### TASK TO COMPLETE
Only one number is wanted: the count of lines in the records below that hold the word "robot".

[Records drawn from a dataset]
____

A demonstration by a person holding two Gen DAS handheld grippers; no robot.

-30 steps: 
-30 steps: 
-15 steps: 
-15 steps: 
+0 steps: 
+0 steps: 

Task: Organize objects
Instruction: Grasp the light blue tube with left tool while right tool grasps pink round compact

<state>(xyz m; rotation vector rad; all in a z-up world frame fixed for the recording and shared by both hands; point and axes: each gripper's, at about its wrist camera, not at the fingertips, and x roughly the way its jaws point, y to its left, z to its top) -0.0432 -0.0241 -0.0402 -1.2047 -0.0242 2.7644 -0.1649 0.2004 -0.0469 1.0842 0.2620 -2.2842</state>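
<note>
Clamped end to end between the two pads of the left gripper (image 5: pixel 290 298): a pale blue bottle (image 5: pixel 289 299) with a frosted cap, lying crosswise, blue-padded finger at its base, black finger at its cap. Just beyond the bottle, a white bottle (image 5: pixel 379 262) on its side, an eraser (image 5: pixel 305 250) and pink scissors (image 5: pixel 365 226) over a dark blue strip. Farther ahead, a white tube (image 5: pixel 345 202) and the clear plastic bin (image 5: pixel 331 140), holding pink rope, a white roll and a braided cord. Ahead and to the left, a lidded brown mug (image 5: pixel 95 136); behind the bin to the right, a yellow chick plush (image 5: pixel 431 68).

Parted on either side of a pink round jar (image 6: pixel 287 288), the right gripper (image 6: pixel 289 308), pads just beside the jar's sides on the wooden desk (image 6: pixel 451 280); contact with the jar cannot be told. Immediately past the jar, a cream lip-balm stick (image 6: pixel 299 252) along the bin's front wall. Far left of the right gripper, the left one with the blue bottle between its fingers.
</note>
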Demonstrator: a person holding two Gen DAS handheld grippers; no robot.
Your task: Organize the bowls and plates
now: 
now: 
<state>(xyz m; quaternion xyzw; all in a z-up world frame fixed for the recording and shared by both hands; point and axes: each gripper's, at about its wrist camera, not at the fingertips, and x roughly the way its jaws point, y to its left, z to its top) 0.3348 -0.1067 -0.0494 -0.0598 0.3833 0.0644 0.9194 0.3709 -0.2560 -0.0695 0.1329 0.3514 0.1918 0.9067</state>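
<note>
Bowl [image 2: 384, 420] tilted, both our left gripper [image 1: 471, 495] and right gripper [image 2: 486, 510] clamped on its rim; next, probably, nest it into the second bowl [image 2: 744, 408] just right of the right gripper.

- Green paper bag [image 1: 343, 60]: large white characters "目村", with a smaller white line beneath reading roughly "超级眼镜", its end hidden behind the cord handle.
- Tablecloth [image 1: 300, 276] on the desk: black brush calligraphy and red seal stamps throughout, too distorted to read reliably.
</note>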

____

### RESULT OF THIS TASK
2